Questo classico horror consapevole di tutto (del proprio brand, della storia del genere, dei suoi meccanismi e del fatto che anche il pubblico lo è) non mira a spaventare davvero, semmai un po’ a inquietare ma soprattutto a divertire con il sangue, cercando (e in molti punti trovando) un buon equilibrio tra serietà e consapevolezza dell’assurdità del tutto. Un perfetto midnight screening da drive-in in cui l’esagerazione dello splatter è quasi una compensazione, una giustificazione per i toni più che altro da Black Mirror.

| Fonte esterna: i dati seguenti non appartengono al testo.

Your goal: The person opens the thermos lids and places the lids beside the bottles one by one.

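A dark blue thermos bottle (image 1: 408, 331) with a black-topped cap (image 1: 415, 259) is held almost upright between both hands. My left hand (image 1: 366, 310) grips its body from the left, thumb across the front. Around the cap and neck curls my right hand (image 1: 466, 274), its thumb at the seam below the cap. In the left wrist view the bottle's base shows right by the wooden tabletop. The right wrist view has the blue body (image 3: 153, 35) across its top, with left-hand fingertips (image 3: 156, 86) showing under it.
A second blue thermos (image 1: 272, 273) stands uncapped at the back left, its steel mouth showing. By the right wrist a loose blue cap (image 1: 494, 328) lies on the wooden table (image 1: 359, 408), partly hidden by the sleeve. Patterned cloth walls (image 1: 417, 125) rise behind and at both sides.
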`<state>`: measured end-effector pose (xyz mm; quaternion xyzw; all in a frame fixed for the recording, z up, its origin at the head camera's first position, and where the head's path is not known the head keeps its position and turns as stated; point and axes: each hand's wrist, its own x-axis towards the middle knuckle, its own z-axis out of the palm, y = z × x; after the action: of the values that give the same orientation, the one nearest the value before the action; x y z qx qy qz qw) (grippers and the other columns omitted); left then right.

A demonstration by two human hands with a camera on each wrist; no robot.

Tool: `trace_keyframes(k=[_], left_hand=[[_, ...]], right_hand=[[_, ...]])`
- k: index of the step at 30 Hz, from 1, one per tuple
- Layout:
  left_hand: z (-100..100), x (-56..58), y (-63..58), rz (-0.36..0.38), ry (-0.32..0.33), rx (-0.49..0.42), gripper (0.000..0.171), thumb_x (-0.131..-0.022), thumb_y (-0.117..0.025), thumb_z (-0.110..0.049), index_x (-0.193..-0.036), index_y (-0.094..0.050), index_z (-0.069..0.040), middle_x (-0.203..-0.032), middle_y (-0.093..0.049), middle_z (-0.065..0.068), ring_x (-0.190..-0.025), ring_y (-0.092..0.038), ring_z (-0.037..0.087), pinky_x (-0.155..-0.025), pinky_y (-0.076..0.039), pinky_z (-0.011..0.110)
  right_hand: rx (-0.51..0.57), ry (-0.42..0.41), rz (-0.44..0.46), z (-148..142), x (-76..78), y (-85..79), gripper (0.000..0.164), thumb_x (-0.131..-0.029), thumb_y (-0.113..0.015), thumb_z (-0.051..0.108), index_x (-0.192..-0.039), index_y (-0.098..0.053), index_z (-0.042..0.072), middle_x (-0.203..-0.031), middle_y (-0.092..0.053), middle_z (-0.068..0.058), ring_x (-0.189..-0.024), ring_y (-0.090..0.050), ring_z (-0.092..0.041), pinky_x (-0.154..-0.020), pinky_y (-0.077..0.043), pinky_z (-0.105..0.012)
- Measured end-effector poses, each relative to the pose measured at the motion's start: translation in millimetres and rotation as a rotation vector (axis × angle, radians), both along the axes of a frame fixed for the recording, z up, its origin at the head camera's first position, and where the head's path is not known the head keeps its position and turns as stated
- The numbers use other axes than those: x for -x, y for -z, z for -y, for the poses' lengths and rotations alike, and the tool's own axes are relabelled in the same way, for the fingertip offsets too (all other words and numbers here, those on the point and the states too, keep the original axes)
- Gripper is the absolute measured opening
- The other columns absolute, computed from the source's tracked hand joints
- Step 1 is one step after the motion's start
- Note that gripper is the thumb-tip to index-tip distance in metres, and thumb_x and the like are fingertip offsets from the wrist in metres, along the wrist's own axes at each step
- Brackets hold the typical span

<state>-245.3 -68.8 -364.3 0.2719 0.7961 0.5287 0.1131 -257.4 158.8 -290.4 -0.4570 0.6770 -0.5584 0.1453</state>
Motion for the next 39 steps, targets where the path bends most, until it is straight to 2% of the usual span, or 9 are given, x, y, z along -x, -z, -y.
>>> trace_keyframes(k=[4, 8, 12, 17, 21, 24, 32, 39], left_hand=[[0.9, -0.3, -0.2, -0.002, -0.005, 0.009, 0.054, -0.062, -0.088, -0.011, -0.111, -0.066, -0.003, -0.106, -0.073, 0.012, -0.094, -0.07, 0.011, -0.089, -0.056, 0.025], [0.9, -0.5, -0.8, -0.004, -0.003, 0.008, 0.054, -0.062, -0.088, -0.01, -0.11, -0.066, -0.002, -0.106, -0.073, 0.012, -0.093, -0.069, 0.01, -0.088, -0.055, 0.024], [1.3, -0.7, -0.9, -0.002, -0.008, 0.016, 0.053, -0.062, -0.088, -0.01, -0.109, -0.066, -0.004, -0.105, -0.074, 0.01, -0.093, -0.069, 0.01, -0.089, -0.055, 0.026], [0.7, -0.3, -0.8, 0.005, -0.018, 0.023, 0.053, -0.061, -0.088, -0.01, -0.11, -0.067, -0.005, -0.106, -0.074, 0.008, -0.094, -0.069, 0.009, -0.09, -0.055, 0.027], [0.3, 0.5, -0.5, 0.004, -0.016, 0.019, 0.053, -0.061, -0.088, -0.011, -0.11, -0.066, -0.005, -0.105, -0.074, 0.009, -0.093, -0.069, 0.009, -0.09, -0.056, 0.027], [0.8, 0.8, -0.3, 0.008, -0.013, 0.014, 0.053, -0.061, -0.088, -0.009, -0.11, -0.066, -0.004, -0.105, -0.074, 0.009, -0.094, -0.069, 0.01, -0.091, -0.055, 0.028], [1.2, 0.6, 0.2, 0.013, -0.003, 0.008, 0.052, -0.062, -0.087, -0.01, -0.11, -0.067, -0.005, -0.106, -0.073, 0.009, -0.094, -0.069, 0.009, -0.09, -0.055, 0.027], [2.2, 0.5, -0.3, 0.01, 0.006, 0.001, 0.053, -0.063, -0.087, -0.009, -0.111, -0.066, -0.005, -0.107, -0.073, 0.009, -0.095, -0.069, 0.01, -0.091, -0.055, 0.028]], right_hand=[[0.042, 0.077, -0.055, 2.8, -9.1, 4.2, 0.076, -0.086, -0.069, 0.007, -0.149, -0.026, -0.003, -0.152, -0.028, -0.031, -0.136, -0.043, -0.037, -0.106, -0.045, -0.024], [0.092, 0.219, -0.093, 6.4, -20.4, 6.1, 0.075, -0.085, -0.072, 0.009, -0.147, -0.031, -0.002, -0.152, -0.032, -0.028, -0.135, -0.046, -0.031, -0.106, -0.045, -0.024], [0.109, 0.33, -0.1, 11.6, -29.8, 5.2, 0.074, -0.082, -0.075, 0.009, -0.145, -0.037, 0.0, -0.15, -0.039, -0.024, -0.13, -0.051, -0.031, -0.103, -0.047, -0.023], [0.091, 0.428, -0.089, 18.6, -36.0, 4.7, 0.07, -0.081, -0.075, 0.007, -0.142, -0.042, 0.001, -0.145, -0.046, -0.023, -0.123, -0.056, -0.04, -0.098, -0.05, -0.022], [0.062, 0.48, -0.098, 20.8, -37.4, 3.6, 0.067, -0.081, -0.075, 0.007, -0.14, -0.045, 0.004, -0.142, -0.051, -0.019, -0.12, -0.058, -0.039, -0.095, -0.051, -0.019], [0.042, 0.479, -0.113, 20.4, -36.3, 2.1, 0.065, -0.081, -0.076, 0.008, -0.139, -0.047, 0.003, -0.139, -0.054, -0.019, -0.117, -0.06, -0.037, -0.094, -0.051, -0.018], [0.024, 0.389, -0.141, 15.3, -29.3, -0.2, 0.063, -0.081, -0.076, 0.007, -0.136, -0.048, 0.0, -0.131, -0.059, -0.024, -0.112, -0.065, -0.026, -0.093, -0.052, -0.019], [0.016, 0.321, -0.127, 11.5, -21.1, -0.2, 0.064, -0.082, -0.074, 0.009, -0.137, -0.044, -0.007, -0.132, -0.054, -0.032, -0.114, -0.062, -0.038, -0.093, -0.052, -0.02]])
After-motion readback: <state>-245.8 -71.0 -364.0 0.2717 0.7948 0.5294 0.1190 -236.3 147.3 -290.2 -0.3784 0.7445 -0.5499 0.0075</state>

Anche la scelta della co-protagonista suggerisce consapevolezza. Aubrey Plaza, eterna ventenne stufa con occhi a mezz’asta e sarcasmo incorporato, è qui una giovane madre interpretata senza cambiare di molto il repertorio di espressioni, il che genera un effetto da commedia che sfuma la paura e richiama i suoi ruoli comici. Si aggiunge inoltre anche un nuova banda di amici del protagonista, tutti affiancati da Bryan Tyree Henry, figura comica e malinconica già vista in Atlanta. Non si contano infine chicche e inside joke a diversi livelli di profondità come Mark Hamill a doppiare la bambola (ecco quindi un'inevitabile gag su... Han Solo).